Would you print the data below exactly, leaving out every picture?

*** Supplied data ***

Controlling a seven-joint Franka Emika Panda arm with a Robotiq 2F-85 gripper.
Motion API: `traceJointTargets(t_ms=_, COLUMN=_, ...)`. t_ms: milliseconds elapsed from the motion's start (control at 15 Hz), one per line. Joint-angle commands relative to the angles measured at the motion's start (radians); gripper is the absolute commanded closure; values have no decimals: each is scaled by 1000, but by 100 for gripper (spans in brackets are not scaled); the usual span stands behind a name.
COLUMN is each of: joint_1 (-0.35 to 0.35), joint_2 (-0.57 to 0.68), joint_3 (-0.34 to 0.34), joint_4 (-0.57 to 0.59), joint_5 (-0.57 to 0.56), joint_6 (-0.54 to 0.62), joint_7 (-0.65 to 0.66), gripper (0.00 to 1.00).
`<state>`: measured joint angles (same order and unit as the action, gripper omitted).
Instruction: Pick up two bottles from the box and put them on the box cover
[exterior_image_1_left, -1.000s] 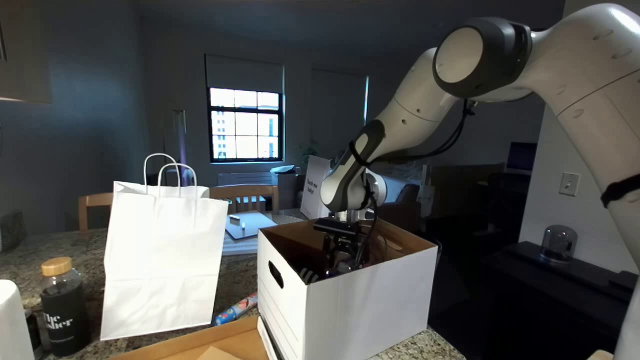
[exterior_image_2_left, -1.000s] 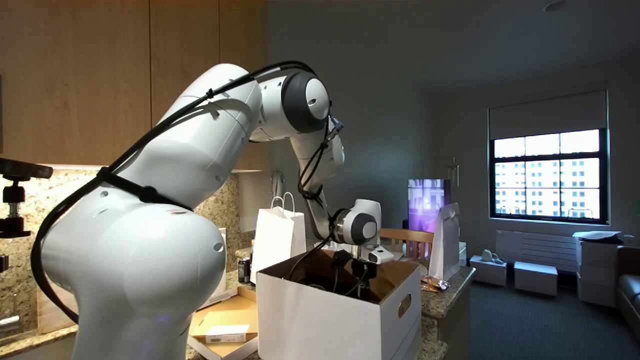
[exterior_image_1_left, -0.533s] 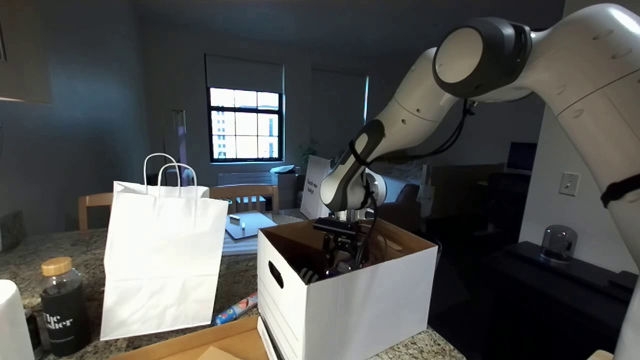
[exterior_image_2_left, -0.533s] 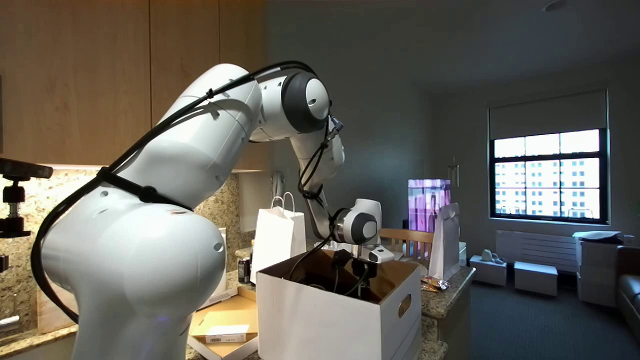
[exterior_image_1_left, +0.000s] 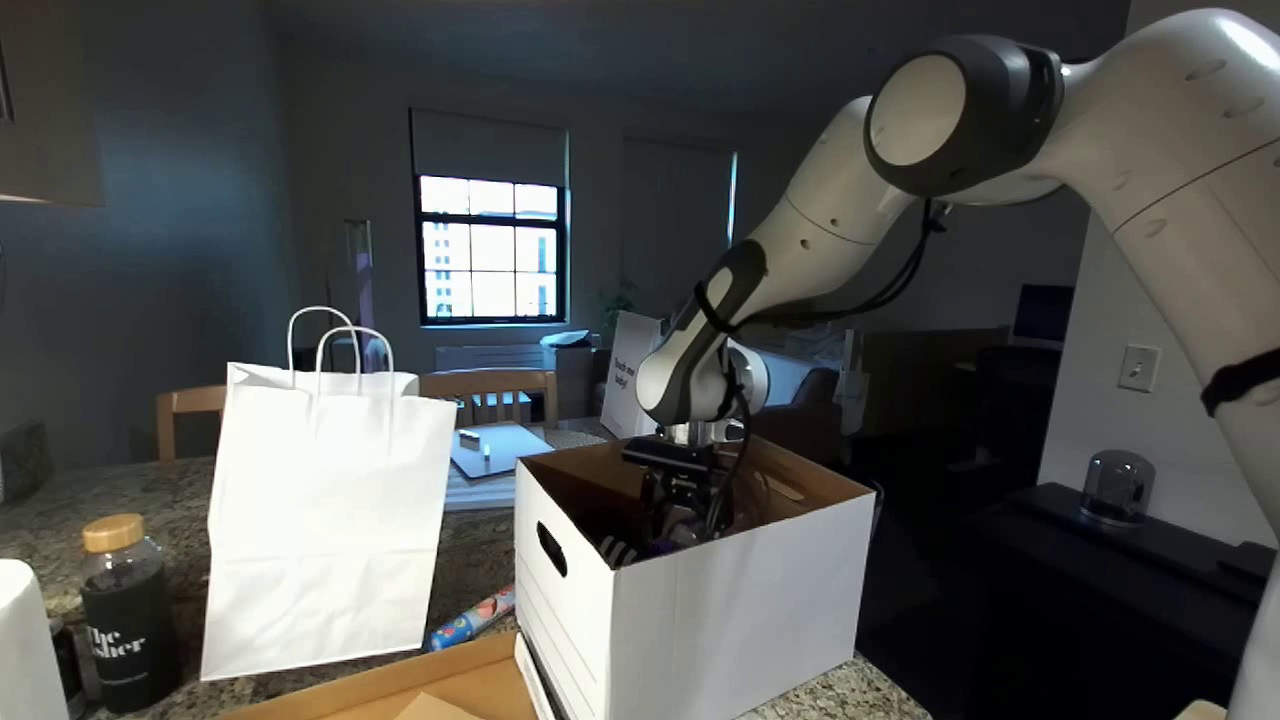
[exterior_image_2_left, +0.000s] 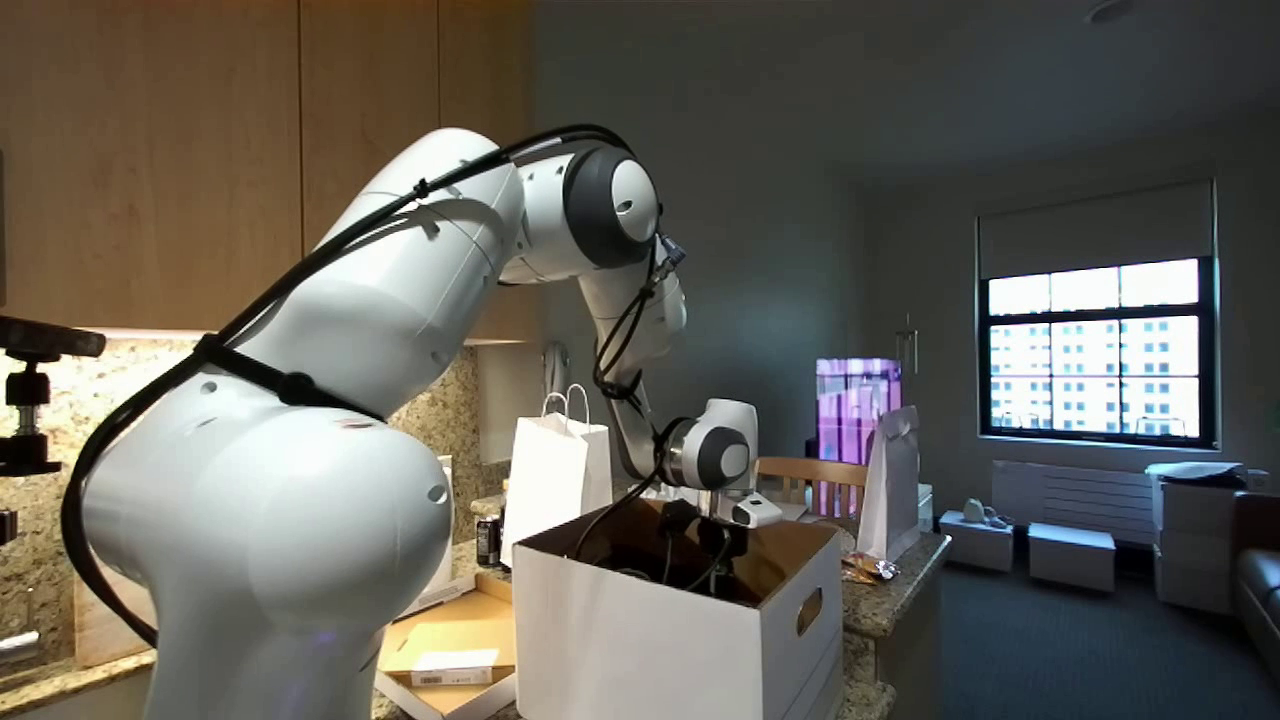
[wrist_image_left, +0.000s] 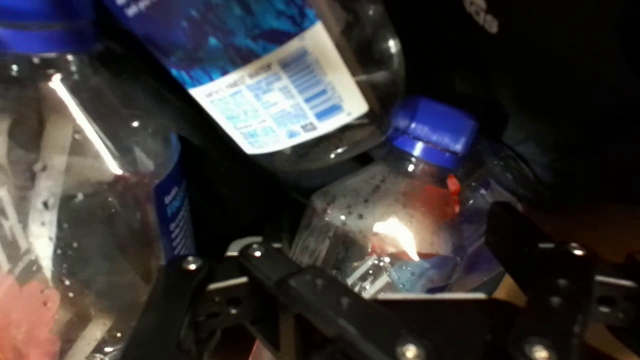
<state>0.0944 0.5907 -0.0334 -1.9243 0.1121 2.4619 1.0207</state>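
The white box (exterior_image_1_left: 740, 620) with brown inner walls stands on the counter in both exterior views, my arm reaching down into it. In the wrist view my gripper (wrist_image_left: 382, 232) is open, its jaws wide apart on either side of a clear bottle (wrist_image_left: 375, 200) with a blue cap. Whether the fingers touch it I cannot tell. A blue-capped bottle (wrist_image_left: 65, 165) fills the left, and a bottle with a blue label and barcode (wrist_image_left: 280, 90) lies above. The box cover (exterior_image_2_left: 488, 605), a shallow tray with a brown inside, lies beside the box. Fingertips are hidden in both exterior views.
A white paper bag (exterior_image_1_left: 320, 520) and a black-sleeved glass bottle (exterior_image_1_left: 130, 630) stand on the counter. A colourful tube (exterior_image_1_left: 475, 617) lies close to the box. Cardboard and a white label (exterior_image_2_left: 453, 666) lie in the cover. A foil packet (exterior_image_2_left: 870, 567) lies past the box.
My gripper and wrist have shifted slightly to the left in both exterior views, still down inside the box. The box and the things around it have not moved.
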Motion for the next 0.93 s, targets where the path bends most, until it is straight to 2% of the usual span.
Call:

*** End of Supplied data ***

Task answer
Controlling a seven-joint Franka Emika Panda arm with a Robotiq 2F-85 gripper.
Motion API: `traceJointTargets(t_ms=_, COLUMN=_, ...)`. t_ms: milliseconds elapsed from the motion's start (control at 15 Hz), one per line. Joint-angle commands relative to the angles measured at the motion's start (radians); gripper is the absolute commanded closure; values have no decimals: each is scaled by 1000, but by 100 for gripper (spans in brackets are not scaled); the usual span stands behind a name.
COLUMN is each of: joint_1 (-0.35 to 0.35), joint_2 (-0.57 to 0.68), joint_3 (-0.34 to 0.34), joint_4 (-0.57 to 0.59), joint_5 (-0.57 to 0.56), joint_6 (-0.54 to 0.62), joint_7 (-0.65 to 0.66), gripper (0.00 to 1.00).
`<state>`: measured joint angles (same order and unit as the action, gripper omitted).
Instruction: Pick up two bottles from the box and put them on the box cover
[exterior_image_1_left, -1.000s] 
[exterior_image_2_left, -1.000s] 
[exterior_image_1_left, -0.533s] 
[exterior_image_2_left, -0.533s] 
[exterior_image_1_left, +0.000s] 
[exterior_image_2_left, +0.000s] 
[wrist_image_left, +0.000s] 
<state>0.0944 0.5907 -0.0334 -1.9243 0.1121 2.4619 1.0207</state>
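The white box (exterior_image_1_left: 740, 620) with brown inner walls stands on the counter in both exterior views, my arm reaching down into it. In the wrist view my gripper (wrist_image_left: 382, 232) is open, its jaws wide apart on either side of a clear bottle (wrist_image_left: 375, 200) with a blue cap. Whether the fingers touch it I cannot tell. A blue-capped bottle (wrist_image_left: 65, 165) fills the left, and a bottle with a blue label and barcode (wrist_image_left: 280, 90) lies above. The box cover (exterior_image_2_left: 488, 605), a shallow tray with a brown inside, lies beside the box. Fingertips are hidden in both exterior views.
A white paper bag (exterior_image_1_left: 320, 520) and a black-sleeved glass bottle (exterior_image_1_left: 130, 630) stand on the counter. A colourful tube (exterior_image_1_left: 475, 617) lies close to the box. Cardboard and a white label (exterior_image_2_left: 453, 666) lie in the cover. A foil packet (exterior_image_2_left: 870, 567) lies past the box.
My gripper and wrist have shifted slightly to the left in both exterior views, still down inside the box. The box and the things around it have not moved.
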Motion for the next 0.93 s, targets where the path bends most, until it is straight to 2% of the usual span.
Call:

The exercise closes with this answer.